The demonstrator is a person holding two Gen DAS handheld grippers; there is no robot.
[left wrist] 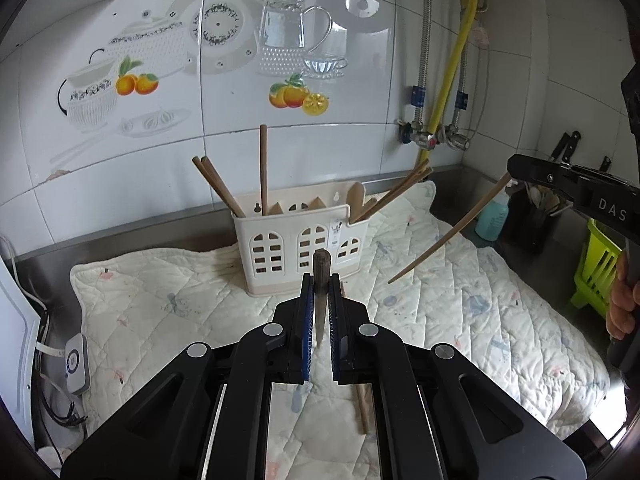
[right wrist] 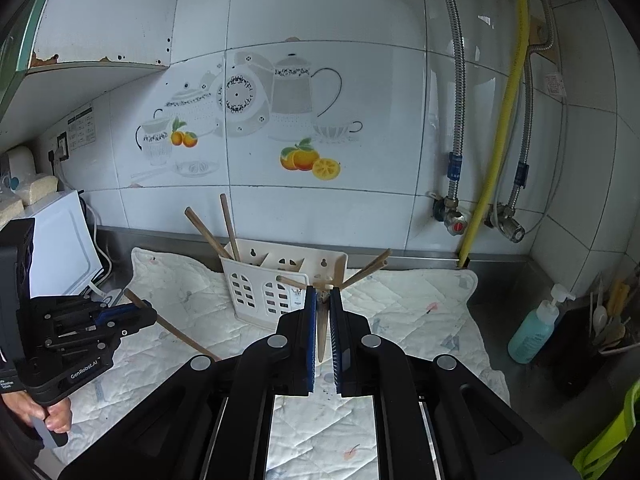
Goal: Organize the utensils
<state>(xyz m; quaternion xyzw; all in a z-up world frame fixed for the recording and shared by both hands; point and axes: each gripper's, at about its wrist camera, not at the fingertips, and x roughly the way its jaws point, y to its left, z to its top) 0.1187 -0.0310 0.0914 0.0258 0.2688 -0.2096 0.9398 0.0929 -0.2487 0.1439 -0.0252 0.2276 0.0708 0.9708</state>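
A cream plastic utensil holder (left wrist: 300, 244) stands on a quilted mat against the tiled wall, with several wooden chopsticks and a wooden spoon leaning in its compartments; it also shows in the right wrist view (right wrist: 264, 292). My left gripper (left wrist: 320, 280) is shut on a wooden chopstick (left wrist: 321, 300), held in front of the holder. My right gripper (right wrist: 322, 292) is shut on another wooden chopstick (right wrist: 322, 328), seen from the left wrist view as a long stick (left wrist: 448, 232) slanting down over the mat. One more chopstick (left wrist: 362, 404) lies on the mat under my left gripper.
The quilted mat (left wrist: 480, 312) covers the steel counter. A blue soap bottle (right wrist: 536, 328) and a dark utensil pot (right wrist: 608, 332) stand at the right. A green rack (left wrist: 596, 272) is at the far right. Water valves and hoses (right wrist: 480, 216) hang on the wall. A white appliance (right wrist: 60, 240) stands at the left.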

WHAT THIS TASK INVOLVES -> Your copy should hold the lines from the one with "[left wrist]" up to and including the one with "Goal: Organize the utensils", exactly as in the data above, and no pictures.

WRITTEN REPLY ->
[left wrist] 
[right wrist] 
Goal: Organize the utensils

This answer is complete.